--- Data listing ---
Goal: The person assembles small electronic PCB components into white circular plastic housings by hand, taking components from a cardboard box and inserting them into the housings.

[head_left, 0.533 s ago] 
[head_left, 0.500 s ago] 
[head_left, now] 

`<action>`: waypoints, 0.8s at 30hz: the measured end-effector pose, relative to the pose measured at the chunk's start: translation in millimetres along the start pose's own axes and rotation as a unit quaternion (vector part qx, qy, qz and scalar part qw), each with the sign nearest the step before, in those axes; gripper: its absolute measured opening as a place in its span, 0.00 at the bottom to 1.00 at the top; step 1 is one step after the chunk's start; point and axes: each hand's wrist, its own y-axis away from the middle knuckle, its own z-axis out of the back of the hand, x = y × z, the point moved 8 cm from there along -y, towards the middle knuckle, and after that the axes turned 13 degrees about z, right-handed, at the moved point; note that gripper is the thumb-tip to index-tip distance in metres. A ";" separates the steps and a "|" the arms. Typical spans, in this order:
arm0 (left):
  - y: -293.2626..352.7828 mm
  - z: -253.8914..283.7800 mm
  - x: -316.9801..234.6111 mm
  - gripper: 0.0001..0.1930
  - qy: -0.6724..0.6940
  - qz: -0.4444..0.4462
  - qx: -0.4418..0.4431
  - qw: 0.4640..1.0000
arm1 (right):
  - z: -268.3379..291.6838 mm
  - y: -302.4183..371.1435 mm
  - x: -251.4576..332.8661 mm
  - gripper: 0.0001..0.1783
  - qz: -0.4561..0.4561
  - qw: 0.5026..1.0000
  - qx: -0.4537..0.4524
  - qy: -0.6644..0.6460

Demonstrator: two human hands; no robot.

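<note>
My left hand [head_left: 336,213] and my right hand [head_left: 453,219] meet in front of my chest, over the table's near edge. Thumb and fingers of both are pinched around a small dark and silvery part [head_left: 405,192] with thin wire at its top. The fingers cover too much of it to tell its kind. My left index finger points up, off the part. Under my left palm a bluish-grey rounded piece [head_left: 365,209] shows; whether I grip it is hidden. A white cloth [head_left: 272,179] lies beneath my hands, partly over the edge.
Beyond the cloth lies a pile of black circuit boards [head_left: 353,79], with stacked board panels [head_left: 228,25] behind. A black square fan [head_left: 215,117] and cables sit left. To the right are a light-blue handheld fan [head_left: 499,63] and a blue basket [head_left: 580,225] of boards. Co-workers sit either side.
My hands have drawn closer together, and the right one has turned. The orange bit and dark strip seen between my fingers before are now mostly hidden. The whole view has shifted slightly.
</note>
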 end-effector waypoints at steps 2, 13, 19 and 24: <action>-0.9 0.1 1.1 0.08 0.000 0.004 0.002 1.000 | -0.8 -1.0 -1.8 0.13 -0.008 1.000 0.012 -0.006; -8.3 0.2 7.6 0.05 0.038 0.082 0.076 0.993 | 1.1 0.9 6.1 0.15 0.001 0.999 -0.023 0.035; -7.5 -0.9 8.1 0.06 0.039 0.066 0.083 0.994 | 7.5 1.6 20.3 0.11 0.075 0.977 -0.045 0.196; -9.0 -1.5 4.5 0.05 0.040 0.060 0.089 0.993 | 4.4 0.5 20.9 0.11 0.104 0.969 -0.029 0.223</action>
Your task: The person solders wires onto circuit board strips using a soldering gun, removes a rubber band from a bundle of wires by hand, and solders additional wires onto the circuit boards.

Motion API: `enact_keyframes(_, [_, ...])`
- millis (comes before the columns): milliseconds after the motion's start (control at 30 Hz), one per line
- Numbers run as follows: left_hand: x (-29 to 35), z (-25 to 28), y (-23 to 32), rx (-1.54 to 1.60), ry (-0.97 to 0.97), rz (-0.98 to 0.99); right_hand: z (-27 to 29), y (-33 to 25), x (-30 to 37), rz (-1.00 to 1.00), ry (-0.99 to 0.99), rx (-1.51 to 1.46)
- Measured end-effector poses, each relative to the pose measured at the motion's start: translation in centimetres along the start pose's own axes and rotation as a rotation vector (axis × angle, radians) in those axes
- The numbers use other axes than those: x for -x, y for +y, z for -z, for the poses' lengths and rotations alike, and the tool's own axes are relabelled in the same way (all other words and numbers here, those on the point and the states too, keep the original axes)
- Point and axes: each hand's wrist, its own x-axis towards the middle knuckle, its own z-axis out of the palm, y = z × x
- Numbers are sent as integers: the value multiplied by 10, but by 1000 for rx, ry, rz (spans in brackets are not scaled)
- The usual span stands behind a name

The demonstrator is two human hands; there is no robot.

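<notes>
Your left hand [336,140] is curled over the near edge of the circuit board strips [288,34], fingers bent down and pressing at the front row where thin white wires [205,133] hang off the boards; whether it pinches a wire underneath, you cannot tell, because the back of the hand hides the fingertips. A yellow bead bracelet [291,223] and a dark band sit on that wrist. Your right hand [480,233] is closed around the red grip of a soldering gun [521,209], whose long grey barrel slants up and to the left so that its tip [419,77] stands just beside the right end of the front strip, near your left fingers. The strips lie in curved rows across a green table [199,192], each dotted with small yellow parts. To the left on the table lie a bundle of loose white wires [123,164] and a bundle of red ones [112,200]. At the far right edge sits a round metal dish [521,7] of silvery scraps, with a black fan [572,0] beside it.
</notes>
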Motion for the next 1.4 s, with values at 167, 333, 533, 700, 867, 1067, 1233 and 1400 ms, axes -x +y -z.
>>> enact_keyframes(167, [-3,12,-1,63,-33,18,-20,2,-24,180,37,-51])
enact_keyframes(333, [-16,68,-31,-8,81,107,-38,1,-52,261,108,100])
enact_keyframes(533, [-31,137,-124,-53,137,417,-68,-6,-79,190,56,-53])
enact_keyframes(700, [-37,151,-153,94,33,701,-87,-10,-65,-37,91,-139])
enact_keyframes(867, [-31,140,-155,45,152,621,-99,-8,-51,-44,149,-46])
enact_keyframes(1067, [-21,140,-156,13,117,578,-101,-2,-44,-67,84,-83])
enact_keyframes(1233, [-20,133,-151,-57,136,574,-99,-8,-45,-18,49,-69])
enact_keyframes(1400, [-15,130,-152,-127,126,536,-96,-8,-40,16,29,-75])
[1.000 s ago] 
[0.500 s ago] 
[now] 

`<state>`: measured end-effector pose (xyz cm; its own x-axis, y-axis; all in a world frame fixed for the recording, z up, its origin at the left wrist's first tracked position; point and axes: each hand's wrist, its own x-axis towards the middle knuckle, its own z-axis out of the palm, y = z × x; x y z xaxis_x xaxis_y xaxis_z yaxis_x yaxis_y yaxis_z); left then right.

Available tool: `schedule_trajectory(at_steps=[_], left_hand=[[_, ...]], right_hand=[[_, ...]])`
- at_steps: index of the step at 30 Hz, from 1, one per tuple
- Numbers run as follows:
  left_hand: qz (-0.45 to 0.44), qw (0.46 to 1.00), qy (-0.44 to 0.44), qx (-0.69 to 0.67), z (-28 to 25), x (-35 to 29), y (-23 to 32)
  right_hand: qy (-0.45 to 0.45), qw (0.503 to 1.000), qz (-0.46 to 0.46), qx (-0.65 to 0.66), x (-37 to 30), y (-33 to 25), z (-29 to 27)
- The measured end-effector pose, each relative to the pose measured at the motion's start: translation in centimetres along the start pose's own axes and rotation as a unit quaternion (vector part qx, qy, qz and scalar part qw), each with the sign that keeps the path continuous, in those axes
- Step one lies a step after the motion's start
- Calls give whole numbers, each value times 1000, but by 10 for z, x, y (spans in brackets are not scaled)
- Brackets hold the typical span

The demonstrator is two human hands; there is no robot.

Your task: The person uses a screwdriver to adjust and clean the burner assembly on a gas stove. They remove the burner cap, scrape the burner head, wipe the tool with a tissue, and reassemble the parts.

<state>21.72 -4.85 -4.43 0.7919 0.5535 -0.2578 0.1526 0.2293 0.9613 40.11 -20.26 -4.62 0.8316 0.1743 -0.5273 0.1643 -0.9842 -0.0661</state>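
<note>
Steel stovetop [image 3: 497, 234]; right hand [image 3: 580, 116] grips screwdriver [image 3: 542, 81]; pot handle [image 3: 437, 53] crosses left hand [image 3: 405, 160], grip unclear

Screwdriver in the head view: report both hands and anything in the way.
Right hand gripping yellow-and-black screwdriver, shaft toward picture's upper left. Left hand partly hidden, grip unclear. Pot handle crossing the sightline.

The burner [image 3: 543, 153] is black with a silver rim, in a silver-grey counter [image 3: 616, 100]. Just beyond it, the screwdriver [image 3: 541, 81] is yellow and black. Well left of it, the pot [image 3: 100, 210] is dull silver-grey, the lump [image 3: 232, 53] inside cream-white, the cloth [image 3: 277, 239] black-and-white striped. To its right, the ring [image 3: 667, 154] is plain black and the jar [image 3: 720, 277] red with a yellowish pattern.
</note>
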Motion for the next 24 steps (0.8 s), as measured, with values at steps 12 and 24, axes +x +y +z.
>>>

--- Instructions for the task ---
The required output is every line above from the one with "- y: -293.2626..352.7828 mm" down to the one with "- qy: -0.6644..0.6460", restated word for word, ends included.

--- Written answer ---
  - y: -293.2626..352.7828 mm
  - z: -253.8914..283.7800 mm
  - x: -316.9801..234.6111 mm
  - gripper: 0.0001..0.1930
  - qy: -0.6724..0.6940
  - qz: -0.4444..0.4462
  - qx: -0.4418..0.4431
  - qw: 0.4640..1.0000
arm1 (right):
  - z: -268.3379..291.6838 mm
  - y: -302.4183..371.1435 mm
  - x: -251.4576..332.8661 mm
  - gripper: 0.0001..0.1783
  - qz: -0.4561..0.4561
  - qw: 0.5026..1.0000
  - qx: -0.4537..0.4524
  - qy: -0.6644..0.6460

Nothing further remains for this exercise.